#### WORK TASK
Where the line with "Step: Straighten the" appears below, start writing out lines exactly, and finish with the line with "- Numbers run", which is included; write out nothing else.

#### DATA EXTRACT
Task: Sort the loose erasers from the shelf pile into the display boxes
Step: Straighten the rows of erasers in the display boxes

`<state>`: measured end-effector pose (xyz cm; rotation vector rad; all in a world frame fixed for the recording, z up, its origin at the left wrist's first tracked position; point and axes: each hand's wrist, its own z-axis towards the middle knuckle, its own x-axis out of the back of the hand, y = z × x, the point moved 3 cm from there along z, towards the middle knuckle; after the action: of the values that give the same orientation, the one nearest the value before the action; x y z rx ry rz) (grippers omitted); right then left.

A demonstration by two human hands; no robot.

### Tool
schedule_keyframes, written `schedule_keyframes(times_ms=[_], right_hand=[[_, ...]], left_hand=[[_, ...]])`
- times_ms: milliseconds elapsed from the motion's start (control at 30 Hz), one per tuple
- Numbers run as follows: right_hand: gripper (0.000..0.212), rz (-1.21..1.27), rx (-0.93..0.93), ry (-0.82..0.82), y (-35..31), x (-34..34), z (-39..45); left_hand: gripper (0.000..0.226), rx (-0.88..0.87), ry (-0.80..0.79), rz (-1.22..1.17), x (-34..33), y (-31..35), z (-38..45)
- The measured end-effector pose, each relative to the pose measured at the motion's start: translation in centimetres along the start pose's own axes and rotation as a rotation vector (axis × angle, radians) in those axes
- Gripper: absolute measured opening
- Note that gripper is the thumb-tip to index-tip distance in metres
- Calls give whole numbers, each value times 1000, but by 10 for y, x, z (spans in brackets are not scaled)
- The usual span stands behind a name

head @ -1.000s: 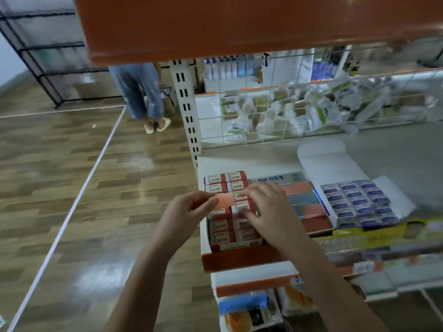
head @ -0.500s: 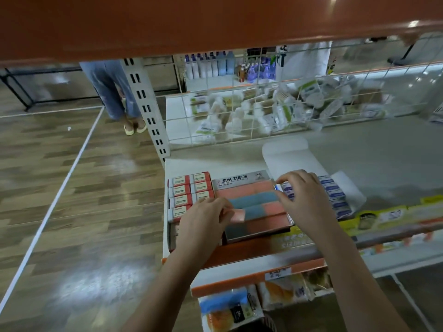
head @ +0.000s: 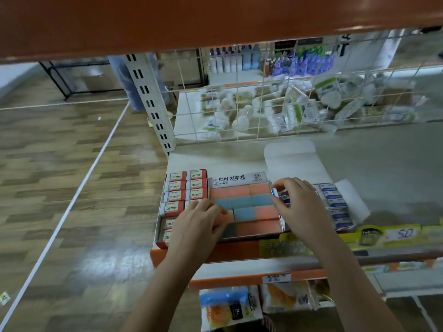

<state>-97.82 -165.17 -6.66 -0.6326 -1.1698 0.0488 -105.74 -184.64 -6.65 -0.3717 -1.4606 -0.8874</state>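
Three display boxes stand side by side at the shelf's front. The middle box (head: 239, 180) holds rows of pink and blue erasers. My left hand (head: 199, 226) curls its fingers over a pink eraser (head: 227, 218) at the left end of the third row. My right hand (head: 300, 207) grips that box's right wall with curled fingers and thumb, next to the box of blue-and-white erasers (head: 335, 200). On the left, the red box of 2B erasers (head: 185, 185) is partly hidden by my left hand.
The orange shelf lip (head: 239, 252) runs below the boxes, and an orange shelf (head: 215, 17) hangs overhead. A wire grid (head: 263, 111) backs the shelf with packaged goods behind it. A person's legs (head: 124, 77) stand on the wooden floor (head: 60, 188) at left.
My left hand carried the pink eraser from above the red box into the middle box. My right hand moved from the red box to the middle box's right wall.
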Motion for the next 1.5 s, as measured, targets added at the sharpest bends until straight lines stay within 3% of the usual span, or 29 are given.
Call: schedule_keyframes(times_ms=[233,467,700,900,1200,1500], right_hand=[[26,94,43,-104,7,4,-2],[34,31,28,-94,18,31,-8],[45,-299,-138,-84,94,94,-28],[48,-443,-406,-40,205,170,-74],[44,-412,-583,-52,361,270,-118],[44,-345,-577,-46,483,298,-45]], left_hand=[[27,33,14,29,4,7,3],[29,-169,10,95,22,40,51],[35,-569,10,120,-11,184,114],[41,-741,-139,169,-79,340,133],[39,-759,-153,184,-165,504,175],[37,-549,-132,95,-210,555,301]])
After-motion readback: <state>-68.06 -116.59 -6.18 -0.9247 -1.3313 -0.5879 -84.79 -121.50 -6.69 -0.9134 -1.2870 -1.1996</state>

#### EXERCISE ANSWER
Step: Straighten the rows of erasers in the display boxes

`<state>`: measured end-effector pose (xyz cm; rotation vector rad; all in a world frame fixed for the recording, z up, its origin at the left wrist's first tracked position; point and axes: each hand's wrist, its own z-axis towards the middle knuckle, its own x-axis out of the back of the hand, y = z × x, the point moved 3 cm from there along z, towards the middle knuckle; after the action: of the values that give the same orientation, the one nearest the value before the action; x y z rx ry rz) (grippers omitted); right then left.

A demonstration by two human hands; no robot.

### Tool
schedule_keyframes, written `schedule_keyframes(times_ms=[_], right_hand=[[_, ...]], left_hand=[[_, ...]])`
- times_ms: milliseconds elapsed from the motion's start (control at 30 Hz), one per tuple
- Numbers run as follows: right_hand: gripper (0.000..0.212), rz (-1.21..1.27), rx (-0.93..0.93), ry (-0.82..0.82), y (-35..31), x (-34..34), z (-39..45); left_hand: gripper (0.000..0.226), rx (-0.88..0.87), ry (-0.80..0.79), rz (-1.22..1.17), x (-34..33), y (-31..35), z (-38..45)

The exercise has been completed.